Toplam Kalite Yönetimi anlayışı, eğitim kurumlarında da uygulama imkanı bulan hatta biraz zorunluluk duyulan kuram ve ilkeler arasında yer almalıdır. Bu doğrultuda Toplam Kalite Yönetiminin eğitim kurumlarında hem bir yönetim felsefesi, hem de bir yönetim anlayışı olarak uygulanabilmesi için kalitenin çeşitli özellikler açısından tanımlanması gereklidir (Özdemir,1996:17).

Yaşadığımız yüzyılda henüz eğitim sorunlarımız çözülememiştir. Karşılaşılan sorunlar genelde yüzeysel olarak ele alınmış, birçok sorunun üstesinden gelinememiştir. Çağımıza uyum sağlayabilmemiz, eğitim sistemimizin de kendisini bir an önce yenilemesine bağlıdır. Bu amaçla, eğitim alanında yeni arayışlara girişildiği görülmektedir. Bunlardan biri de aslında sanayi sektörü için ortaya konan ve eğitim kurumlarında uygulanabilirliği tartışmaları devam eden Toplam Kalite Yönetimidir.

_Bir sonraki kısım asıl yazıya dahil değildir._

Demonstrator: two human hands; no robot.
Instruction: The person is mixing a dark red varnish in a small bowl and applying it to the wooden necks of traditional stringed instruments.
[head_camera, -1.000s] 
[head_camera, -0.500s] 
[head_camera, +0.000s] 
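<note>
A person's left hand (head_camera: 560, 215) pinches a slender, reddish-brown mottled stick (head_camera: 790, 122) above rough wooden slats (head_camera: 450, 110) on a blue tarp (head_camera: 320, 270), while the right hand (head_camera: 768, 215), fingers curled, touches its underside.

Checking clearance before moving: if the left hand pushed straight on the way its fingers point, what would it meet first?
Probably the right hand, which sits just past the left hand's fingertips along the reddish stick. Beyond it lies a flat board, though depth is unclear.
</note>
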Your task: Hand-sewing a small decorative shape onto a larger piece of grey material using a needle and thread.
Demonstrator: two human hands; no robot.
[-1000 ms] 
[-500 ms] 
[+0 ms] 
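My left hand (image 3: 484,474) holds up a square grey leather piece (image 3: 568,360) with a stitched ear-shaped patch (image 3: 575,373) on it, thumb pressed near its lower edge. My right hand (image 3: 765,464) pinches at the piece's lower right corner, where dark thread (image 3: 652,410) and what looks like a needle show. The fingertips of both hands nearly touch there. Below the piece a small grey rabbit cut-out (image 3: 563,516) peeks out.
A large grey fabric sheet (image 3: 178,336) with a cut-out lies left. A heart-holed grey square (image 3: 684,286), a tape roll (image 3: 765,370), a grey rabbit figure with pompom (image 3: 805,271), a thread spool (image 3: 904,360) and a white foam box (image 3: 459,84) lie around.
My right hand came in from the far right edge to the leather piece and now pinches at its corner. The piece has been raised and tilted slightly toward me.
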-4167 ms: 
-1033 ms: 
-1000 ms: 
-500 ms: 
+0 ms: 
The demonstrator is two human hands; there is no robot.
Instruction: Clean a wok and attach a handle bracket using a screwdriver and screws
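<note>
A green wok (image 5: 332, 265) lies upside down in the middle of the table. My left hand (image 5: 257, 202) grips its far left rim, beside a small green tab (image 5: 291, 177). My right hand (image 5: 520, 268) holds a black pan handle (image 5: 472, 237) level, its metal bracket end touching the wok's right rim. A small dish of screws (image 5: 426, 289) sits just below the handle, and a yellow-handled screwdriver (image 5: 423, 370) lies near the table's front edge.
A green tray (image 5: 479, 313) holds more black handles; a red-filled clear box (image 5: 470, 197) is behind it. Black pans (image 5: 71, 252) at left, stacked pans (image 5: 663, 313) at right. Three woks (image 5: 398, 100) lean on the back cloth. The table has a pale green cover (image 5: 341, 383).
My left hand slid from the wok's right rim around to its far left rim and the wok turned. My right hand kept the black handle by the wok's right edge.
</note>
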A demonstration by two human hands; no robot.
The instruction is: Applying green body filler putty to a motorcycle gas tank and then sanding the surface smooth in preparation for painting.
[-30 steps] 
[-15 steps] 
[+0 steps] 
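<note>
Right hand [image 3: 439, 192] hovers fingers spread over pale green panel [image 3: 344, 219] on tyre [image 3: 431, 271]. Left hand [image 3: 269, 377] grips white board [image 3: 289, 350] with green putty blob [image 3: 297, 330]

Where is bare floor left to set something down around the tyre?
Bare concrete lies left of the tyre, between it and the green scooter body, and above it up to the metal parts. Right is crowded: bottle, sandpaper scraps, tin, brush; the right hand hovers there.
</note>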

İşte bu araştırmada, Afyon il merkezinde ilköğretim okullarında görev yapan yönetici ve öğretmenlerin Toplam Kalite Yönetiminin ilkelerine ilişkin görüşlerinin ne olduğunu ve bu görüşlerin yönetici ve öğretmenler açısından anlamlı farklılıklar gösterip göstermediği araştırılmıştır.Bu yönüyle bu çalışma, Toplam Kalite Yönetimi anlayışını çalışanlar açısından incelediğinden, anlayışın eğitimde nasıl uygulanması gerektiği konusunda düşünceler oluşmasına yardımcı olabilir.

YÖNTEM

Araştırmanın Modeli

Afyon il merkezinde bulunan İlköğretim okulu yöneticilerinin ve öğretmenlerinin Toplam Kalite Yönetimine ilişkin görüşlerini araştıran bu çalışma, betimsel, durum saptayıcı bir araştırmadır. Araştırmada, araştırmaya katılan yöneticilerin ve öğretmenlerin Toplam Kalite Yönetimi boyutlarına ilişkin görüşlerinin ne olduğu ortaya konulmak istenmiştir.

Evren ve Örneklem

Bu araştırmanın evrenini Afyon il merkezindeki 38 ilköğretim okullarında çalışan yöneticiler ve öğretmenler oluşturmaktadır. İki alt evrenden oluşan iki örneklem grubu alınmıştır. Birinci alt evren, ilköğretim okullarında çalışan 76 yöneticiyi kapsamakta olup bu gruptan oranlı eleman örnekleme tekniği ile ve random yöntemiyle evrenin % 74’ünü  oluşturan 56 kişilik bir örneklem alınmıştır. İkinci alt evren ilköğretim okullarında çalışan 936 öğretmeni kapsamakta olup, bu gruptan da oranlı eleman örnekleme tekniği ile ve random yöntemiyle % 30’unu oluşturan 284 kişilik bir örneklem alınmıştır.

Verilerin Toplanması

Bu araştırmada veri toplama aracı olarak anket tekniği kullanılmıştır. Anketlerin okullarda uygulanabileceğine dair Afyon Valiliği ve Millî Eğitim Müdürlüğünden gerekli izin alınmıştır.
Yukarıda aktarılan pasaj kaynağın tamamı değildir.